» TRY IT:
Below are some records. Copy every line in them that holds "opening".

□ □ □

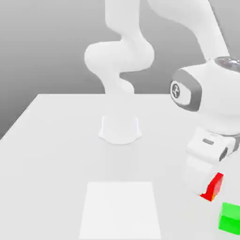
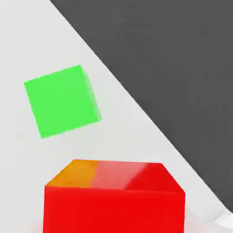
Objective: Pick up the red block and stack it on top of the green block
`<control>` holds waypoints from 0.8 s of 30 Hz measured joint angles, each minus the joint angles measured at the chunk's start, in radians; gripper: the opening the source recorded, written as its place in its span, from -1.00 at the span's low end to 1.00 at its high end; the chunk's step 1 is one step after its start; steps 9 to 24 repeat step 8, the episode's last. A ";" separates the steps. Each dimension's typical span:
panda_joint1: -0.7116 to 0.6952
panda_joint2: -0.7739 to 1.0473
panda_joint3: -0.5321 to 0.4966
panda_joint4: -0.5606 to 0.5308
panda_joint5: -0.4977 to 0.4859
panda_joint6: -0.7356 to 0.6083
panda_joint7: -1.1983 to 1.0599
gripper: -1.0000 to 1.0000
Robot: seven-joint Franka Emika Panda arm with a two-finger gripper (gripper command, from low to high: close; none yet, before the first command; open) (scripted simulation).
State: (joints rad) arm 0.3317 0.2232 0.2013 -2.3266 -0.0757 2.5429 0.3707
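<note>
The white table (image 1: 56, 154) spreads across the exterior view, its far edge meeting a grey backdrop; in the hand view its edge runs diagonally against a dark floor. The white arm (image 1: 124, 56) rises from its round base (image 1: 120, 129) near the table's middle, loops upward, and comes down again at the exterior view's right, ending in a bulky wrist and hand. A faint, paler square patch (image 1: 121, 211) lies on the tabletop nearer the camera.

The gripper (image 1: 208, 187) hangs over the table's right side in the exterior view, tilted rather than plumb, and its fingers are drawn in tight on the red block (image 1: 214, 186), which is clear of the table surface. The block is a cube, so it has no long axis; it sits tipped, with one corner lowest and its faces slanted against the tabletop. In the hand view the red block (image 2: 113, 195) looms close, showing its top face and one broad side, with an orange tint at one top corner.

The green block (image 1: 230, 218) rests flat on the table, just beside and below the red one in the exterior view, near the picture's right edge, not touching it. In the hand view the green block (image 2: 61, 100) appears slightly rotated, close to the table's edge, apart from the red cube.
</note>
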 joint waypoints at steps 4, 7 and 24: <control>0.040 0.131 -0.016 0.041 -0.054 0.087 0.024 -1.00; 0.047 0.157 -0.023 0.044 -0.064 0.110 0.031 1.00; 0.047 0.157 -0.023 0.044 -0.064 0.110 0.031 1.00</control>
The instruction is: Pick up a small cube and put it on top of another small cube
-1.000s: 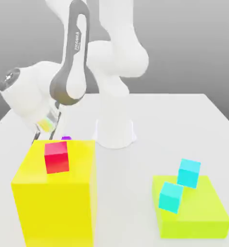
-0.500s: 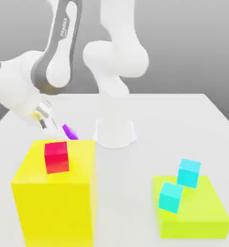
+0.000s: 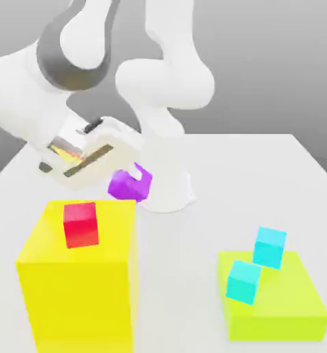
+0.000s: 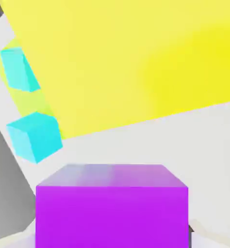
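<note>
The small purple cube [image 3: 130, 183] hangs in the air behind the big yellow block [image 3: 80, 276], at the tip of my gripper [image 3: 125, 178], which is shut on it. In the hand view the purple cube [image 4: 112, 208] sits close up between the jaws. Two cyan cubes that look alike [image 3: 270, 247] [image 3: 244, 281] rest on a low lime-green block [image 3: 273, 307] at the exterior view's right. The hand view also takes in both cyan cubes [image 4: 19, 69] [image 4: 34, 135], beyond the edge of the yellow block [image 4: 136, 58].
A red cube [image 3: 80, 224] sits on top of the yellow block. The arm's white base [image 3: 165, 189] stands at the middle back of the white table [image 3: 194, 248]. Open table lies between the yellow block and the lime-green block.
The hand has risen and swung toward the exterior view's right. The purple cube came up with it from behind the yellow block and now shows in full.
</note>
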Tool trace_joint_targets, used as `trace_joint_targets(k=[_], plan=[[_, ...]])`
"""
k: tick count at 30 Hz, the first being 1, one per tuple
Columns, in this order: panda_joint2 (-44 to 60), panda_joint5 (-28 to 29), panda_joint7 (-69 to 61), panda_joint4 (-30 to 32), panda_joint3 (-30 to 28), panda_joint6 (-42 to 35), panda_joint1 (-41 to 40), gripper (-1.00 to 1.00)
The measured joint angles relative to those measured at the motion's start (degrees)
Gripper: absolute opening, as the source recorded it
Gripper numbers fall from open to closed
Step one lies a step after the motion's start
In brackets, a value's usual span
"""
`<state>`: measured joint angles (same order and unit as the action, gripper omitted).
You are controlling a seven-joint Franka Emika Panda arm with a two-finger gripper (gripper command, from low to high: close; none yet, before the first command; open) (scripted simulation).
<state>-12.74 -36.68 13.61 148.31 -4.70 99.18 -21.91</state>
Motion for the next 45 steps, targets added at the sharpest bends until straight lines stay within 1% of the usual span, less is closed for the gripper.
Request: trace_joint_targets(k=[2,5,16,25,27,31,45], plan=[[-1.81,-5.70,1.38,-0.89,2.10,0.30,2.59,-1.00],[-3.99,-8.48,6.66,-1.44,5.06,2.40,4.18,-1.00],[-10.09,-10.52,29.76,-2.40,15.72,12.54,7.41,-1.00],[-13.52,-11.54,48.58,-3.16,25.82,20.91,9.09,-1.00],[-13.39,-10.08,52.90,-3.14,28.05,22.74,8.53,-1.00],[-12.10,-5.47,61.67,-2.92,32.72,26.08,5.99,-1.00],[-4.20,12.88,93.62,-2.11,48.62,35.53,-4.55,-1.00]])
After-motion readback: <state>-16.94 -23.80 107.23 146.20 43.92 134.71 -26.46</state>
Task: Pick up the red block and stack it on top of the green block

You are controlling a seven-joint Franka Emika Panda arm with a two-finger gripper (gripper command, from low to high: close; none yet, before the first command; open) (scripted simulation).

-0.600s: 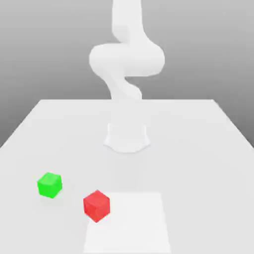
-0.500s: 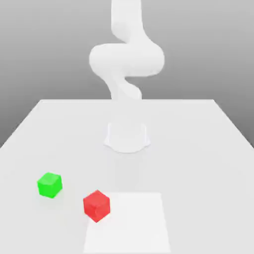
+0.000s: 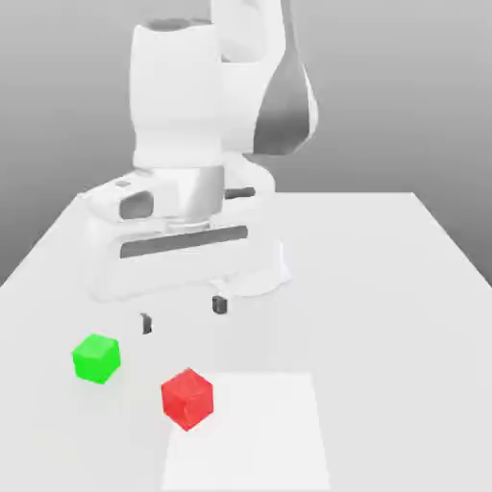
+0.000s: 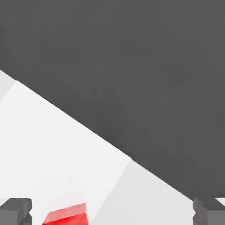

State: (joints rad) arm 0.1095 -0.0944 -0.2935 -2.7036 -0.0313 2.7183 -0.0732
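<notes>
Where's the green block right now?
In the exterior view, the green block sits on the table toward the view's left, with the red block its nearest neighbouring block.

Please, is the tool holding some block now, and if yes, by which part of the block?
Nothing is held: the tool is open, and the red block sits apart below it.
</notes>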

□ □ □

» SOLUTION:
`<control>` holds waypoints from 0.8 s of 30 Hz measured joint angles, each minus the joint angles measured at the chunk's start, in radians; gripper: the opening the source recorded, written as its place in its span, from -1.00 at the span's low end to 1.00 at its high end; the chunk's step 1 is one step after its start; steps 9 to 24 repeat step 8, the episode's last. A ";" separates the steps. Each dimension's typical span:
Gripper: absolute opening, as the source recorded it

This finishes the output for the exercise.